MD: We haven’t worked much with Nez. Of course, he gave us his good graces. It was definitely a collaboration with Christian. And he and Christian that I know talked. It was during the pandemic, so there wasn’t much chance of collaborating with anyone in person. But Nez told us his wishes and when he finally heard about the product, he said he was very proud of it. These are the words he used: “very proud to be”.
And Christian has done, I think, an amazing job on that, reinventing those songs. Especially as a kid who has heard them his whole life.
I was listening to the EP this morning. The string arrangement on “The Crippled Lion” is beautiful. Is that Christian’s arrangement?
MD: Everything, yes. Christian has done almost everything. There were other musicians on it. I was involved in the arrangement and a few things, but it was up to Christian.
I’m really intrigued by “Soul-Writer’s Birthday” in particular. Nez copyrighted it but never recorded it, is that the story?
MD: Yes. That’s right. When he wrote something back then, of course because we had the publishers, Screen Gem’s Publishing, he wrote something and protected it. He was quite prolific as you know. So it was just one of those things that we never had time to record. It’s that simple. It is therefore a virgin air.
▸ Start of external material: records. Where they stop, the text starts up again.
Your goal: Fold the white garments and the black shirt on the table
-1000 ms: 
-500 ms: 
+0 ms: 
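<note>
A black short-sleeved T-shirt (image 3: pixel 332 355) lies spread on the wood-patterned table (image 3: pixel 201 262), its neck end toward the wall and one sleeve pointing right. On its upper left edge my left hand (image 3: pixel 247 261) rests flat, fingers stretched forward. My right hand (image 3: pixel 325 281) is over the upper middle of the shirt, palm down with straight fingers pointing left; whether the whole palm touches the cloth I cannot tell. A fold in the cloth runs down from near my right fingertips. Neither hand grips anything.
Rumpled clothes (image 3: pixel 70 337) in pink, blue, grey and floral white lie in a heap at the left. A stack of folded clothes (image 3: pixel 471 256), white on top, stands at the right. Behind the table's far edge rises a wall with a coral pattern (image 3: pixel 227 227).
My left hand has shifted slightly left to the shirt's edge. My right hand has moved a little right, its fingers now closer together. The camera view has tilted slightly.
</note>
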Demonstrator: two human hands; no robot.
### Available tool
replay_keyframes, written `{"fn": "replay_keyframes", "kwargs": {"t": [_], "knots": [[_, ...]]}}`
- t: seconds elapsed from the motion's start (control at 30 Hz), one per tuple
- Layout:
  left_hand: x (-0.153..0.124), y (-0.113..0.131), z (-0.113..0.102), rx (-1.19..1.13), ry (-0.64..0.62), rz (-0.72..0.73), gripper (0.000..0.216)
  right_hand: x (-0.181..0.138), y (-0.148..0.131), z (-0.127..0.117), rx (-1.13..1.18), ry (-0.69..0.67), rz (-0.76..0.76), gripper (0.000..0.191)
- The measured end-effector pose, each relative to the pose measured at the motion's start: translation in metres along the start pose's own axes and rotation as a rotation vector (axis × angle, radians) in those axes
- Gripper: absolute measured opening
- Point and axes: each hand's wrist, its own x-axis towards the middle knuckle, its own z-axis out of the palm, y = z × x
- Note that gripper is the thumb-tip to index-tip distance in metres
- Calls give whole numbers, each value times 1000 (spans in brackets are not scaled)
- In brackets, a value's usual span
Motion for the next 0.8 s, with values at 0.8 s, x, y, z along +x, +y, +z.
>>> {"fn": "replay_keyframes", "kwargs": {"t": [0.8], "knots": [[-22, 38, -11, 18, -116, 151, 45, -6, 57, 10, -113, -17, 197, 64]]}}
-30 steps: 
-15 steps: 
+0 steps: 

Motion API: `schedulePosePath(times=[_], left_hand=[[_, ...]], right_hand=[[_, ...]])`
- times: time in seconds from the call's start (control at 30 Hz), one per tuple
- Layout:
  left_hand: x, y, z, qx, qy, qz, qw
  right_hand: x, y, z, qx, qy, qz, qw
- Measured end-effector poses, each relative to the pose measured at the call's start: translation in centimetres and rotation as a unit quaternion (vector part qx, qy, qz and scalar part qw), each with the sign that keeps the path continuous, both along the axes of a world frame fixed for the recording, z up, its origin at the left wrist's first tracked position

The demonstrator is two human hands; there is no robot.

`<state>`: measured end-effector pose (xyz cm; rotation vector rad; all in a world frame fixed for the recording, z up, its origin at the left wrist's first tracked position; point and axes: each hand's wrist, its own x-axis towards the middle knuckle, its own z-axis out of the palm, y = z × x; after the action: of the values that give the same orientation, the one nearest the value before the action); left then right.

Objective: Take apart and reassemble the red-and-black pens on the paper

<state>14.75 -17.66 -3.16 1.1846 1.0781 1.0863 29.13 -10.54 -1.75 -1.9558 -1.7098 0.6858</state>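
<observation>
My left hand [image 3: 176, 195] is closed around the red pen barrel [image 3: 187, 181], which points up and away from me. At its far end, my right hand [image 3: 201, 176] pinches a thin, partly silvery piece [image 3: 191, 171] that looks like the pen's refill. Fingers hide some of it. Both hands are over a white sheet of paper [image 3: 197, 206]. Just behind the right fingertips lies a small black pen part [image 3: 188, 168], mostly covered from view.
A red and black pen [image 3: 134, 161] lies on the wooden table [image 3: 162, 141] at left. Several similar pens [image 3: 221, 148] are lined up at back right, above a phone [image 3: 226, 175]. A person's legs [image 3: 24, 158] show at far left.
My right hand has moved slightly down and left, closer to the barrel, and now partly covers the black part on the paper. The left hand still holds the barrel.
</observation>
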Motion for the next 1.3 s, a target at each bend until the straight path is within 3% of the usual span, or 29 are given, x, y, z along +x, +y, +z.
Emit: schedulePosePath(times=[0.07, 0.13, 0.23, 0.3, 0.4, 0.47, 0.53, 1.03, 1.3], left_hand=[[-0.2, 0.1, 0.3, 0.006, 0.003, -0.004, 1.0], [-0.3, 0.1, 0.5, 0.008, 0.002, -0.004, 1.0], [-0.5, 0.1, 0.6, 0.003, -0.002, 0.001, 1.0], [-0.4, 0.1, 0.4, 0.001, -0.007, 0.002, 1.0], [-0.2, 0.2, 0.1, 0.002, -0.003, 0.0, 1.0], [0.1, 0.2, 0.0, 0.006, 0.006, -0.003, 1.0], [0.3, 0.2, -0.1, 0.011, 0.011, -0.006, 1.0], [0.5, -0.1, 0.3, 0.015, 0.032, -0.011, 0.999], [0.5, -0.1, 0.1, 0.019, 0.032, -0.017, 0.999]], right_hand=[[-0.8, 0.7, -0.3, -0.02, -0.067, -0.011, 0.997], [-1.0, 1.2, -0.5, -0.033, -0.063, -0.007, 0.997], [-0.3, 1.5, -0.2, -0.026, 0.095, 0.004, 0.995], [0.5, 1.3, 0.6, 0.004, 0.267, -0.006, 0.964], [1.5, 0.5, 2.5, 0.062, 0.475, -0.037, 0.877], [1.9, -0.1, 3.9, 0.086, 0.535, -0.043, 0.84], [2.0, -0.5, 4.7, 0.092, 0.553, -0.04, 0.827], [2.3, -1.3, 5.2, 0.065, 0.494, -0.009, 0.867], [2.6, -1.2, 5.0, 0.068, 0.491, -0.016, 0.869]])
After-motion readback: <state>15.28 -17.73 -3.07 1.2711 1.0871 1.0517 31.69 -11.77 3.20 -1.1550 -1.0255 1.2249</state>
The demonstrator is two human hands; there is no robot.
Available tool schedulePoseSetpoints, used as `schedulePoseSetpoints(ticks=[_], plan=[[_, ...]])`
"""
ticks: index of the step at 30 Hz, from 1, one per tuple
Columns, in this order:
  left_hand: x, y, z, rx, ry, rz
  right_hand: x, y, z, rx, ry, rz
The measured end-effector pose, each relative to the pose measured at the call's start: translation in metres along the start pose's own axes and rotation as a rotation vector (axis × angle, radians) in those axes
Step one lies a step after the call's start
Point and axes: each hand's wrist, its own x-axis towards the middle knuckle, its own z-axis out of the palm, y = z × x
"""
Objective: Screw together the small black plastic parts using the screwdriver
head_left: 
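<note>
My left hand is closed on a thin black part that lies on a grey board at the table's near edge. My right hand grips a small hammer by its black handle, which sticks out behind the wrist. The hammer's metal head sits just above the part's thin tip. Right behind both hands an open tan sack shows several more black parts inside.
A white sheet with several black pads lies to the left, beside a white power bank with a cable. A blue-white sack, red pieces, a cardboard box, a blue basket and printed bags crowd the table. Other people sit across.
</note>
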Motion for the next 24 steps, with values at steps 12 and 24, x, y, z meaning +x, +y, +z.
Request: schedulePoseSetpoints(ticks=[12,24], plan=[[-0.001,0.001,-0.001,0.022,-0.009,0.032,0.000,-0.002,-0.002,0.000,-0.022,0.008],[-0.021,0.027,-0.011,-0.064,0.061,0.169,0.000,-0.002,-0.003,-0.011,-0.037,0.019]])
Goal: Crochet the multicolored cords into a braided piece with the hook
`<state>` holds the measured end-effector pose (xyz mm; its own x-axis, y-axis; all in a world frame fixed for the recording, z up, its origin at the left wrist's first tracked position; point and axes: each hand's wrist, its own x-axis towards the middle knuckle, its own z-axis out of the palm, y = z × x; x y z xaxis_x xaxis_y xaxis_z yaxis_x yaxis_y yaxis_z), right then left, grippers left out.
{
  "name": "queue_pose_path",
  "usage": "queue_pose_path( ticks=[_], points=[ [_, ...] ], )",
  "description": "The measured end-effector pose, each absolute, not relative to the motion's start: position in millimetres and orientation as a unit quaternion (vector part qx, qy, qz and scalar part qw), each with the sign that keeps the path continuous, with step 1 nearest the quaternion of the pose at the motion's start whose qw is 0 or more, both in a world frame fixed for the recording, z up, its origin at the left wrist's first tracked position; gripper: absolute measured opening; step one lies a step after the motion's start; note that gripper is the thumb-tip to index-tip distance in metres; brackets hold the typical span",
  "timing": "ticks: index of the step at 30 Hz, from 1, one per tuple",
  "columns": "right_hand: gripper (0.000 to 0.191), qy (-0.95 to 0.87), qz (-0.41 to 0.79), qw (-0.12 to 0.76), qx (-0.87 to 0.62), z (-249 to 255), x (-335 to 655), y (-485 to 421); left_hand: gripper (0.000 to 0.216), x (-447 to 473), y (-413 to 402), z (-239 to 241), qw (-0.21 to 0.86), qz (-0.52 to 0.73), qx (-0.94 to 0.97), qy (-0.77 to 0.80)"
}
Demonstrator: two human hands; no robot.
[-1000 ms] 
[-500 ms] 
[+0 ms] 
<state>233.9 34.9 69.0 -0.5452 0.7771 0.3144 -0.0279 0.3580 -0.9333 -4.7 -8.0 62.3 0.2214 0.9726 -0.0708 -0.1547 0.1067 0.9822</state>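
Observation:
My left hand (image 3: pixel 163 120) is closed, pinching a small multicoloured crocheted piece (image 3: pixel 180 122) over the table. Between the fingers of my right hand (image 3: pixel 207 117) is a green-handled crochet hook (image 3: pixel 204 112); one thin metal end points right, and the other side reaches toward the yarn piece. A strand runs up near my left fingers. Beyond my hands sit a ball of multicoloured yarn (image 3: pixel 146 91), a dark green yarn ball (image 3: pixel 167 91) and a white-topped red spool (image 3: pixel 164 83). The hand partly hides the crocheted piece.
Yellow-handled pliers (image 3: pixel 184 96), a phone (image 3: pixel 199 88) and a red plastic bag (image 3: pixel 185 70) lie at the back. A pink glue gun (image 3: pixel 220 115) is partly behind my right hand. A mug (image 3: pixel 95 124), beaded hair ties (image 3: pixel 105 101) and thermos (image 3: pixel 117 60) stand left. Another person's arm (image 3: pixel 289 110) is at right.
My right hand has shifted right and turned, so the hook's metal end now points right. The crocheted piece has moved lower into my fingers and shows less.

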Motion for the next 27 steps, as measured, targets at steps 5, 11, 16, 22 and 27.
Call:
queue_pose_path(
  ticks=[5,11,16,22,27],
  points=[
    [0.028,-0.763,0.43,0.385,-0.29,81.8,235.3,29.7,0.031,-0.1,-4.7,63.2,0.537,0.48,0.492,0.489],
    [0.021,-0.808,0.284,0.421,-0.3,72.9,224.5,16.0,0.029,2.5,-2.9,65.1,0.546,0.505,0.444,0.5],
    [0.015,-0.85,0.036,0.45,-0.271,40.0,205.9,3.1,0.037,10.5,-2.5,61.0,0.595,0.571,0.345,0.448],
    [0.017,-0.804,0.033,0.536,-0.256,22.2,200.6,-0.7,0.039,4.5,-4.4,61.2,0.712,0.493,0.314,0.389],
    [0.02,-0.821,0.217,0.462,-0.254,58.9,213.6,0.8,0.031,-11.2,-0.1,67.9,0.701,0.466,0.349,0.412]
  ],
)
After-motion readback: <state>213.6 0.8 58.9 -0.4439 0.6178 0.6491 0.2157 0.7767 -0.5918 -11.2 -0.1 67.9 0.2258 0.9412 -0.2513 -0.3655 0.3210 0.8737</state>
It was really interesting to listen to “Some of Shelly’s Blues” now. It’s almost hard to believe that was an outtake. But you recorded your version of this song, which Mike wrote before he died. Do those Words sort of take on new meaning for you to hear them now?
MD: Oh, it’s interesting that you say that. Because I think they probably did. Many of his songs now that I sing have been. Even the ones he didn’t write. “Me and Madeleine.” It suddenly took on a deeper meaning. I do it with my sister now on the show. I have already done this in my solo exhibitions with my sister Coco.
As we talk about getting back on stage and getting back on the road, I feel compelled to ask you if you remember your first gig or if there was a formative moment at the start of the gig that had an impact that holds you still at heart?
MD: I have a couple that really stands out. We would have seen James Brown. It was in Los Angeles, it must have been in the early 60s. In a big theater – big. Maybe like the Shrine Auditorium or something? My God, maybe ’62 or ’63? But see it live.
More recently I saw Johnny Mathis in concert – which I was and am a big, big fan of. He had a huge influence on a lot of my music – his singing qualities.
Regarding my musical experience, my first performance, I was 10 years old promoting the series circus boy. I had learned to play the guitar and I strummed. So they sent us on this press junket. I traveled across the country by train with my pet elephant for this press junket. And we ended up at Kennywood Park in Pittsburgh, a famous amusement park, doing some publicity. They said, “Can you sing something on this guitar?” I said, “I know a couple of things. Like ‘Purple People Eater.’ “There was a small group of three musicians and they knew the song and supported me. And actually, I found a multitrack recording of that. But I sang two or three little songs with my guitar. And then the elephant came out and did all these elephant circus tricks.
So basically my first professional gig, I opened for an elephant.